Unterwegs zu einer modernen Landwirtschaft, die effizienter und nachhaltiger ist. Es gibt eine Reihe von Start-ups, die Landwirtschaft neu denken. Die Beispiele reichen von Tierfutter auf Insektenbasis über Roboter auf dem Acker bis hin zu KI im Schweinestall.

Start-up Sam-Dimension Stuttgart
Das Stuttgarter Start-up SAM-DIMENSION entwickelte einen innovativen Pflanzenschutz: Vor der Unkrautbekämpfung wird die Fläche mit einer Drohne beflogen. Anschließend werden aus den BildernAnwendungskarten fu?r die Feldspritzen zur präzisen Ausbringung der Unkrautbekämpfungsmittel berechnet. | Foto: Jan Rasch

Auf den ersten Blick mutet es seltsam an, etwas so Banalem wie Unkraut mit geballter Hightech zu Leibe zu rücken. Da es aber sonst die chemische Industrie mit Herbiziden tut, sind neue Ideen höchst willkommen – wie die von Robin Mink und Alexander Linn aus Stuttgart.

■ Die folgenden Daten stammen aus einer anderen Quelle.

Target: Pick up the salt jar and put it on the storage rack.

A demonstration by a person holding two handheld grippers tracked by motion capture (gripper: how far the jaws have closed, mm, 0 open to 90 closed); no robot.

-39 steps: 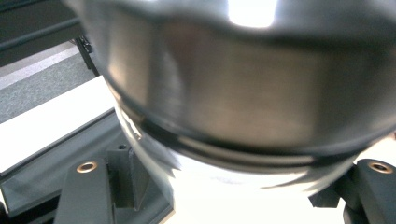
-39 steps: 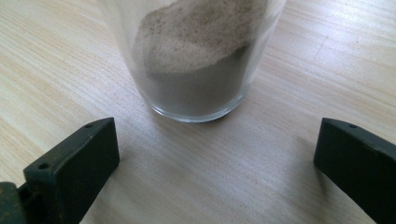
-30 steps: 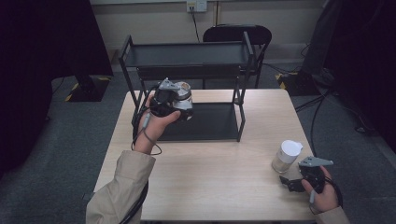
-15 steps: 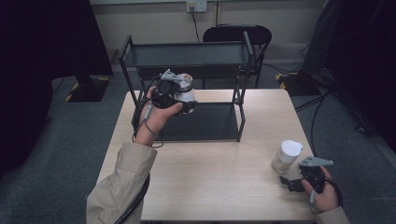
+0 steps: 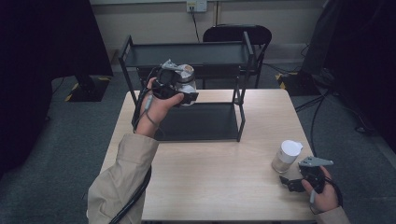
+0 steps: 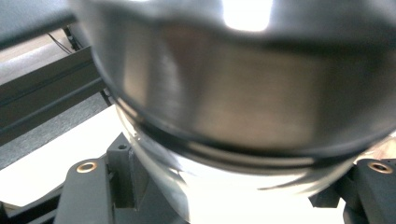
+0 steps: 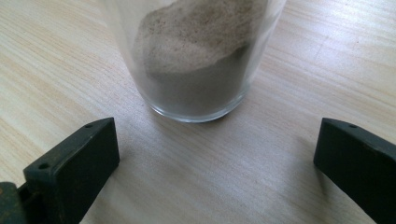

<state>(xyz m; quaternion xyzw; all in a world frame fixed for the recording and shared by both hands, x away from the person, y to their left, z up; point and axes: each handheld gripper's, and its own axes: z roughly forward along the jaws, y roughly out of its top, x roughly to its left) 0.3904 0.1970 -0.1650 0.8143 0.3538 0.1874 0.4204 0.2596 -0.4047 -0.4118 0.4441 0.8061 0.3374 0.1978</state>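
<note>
Left gripper (image 5: 184, 91) around lidded jar (image 5: 187, 77)

The left forearm, in a tan sleeve, reaches from the near edge toward the far left, wrist raised above the bench. Its hand (image 5: 156, 100) carries the left claw (image 5: 187, 88) held aloft, jaws clamped tight on what it holds, cable looping below the wrist. The right hand (image 5: 322, 191) rests low at the near right corner, its right claw (image 5: 288, 181) pointing left, jaws spread wide apart.
</note>
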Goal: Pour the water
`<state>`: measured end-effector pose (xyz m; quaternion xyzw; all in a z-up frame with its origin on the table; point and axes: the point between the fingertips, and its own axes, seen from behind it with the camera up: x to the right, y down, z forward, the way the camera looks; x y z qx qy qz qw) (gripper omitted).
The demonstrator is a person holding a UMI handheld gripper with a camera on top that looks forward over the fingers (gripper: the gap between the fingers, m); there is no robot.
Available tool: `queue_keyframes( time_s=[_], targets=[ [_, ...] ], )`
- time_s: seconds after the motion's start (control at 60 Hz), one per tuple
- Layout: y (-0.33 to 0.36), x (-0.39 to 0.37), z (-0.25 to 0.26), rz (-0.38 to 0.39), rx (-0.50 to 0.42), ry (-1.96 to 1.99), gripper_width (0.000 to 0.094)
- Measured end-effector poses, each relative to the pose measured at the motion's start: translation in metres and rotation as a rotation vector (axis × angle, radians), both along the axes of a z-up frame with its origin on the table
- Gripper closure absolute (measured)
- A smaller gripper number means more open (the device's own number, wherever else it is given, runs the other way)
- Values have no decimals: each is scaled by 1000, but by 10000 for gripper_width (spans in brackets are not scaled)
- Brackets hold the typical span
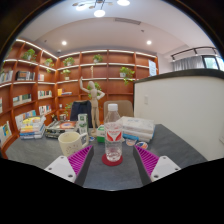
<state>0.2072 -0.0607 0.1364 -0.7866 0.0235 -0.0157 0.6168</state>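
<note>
A clear plastic water bottle point(113, 133) with a white cap and a red-and-white label stands upright on a round red coaster point(113, 158) on the grey table point(110, 177). It stands just ahead of my fingers, in line with the gap between them. My gripper point(112, 162) is open and empty, with a wide gap to the bottle at either side. The purple pads point(80, 159) show at left and right. A pale yellow cup point(69, 143) stands left of the bottle, beside the left finger.
A clear plastic box point(136, 128) lies behind the bottle to the right. Books and small items point(32, 127) sit at the table's far left. A wooden figure point(93, 98) stands beyond. Bookshelves point(25, 85) line the walls, and a white partition point(180, 100) rises at right.
</note>
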Motion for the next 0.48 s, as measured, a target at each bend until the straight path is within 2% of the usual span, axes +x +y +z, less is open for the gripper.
queue_keyframes(
  time_s=[0.117,0.483],
  targets=[
    [-26,-6,13,-8,0,-17,104],
    [-51,-31,26,48,7,-3,100]
  ],
)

Künstliche Intelligenz findet Unkraut

Ihr Start-up „SAM-DIMENSION“ spürt mithilfe von Drohnen und Geostationierung Unkraut in Feldern auf. Künstliche Intelligenz analysiert nach dem Überflug die Daten, so können die Landwirte die Pestizide anschließend präzise ausstreuen.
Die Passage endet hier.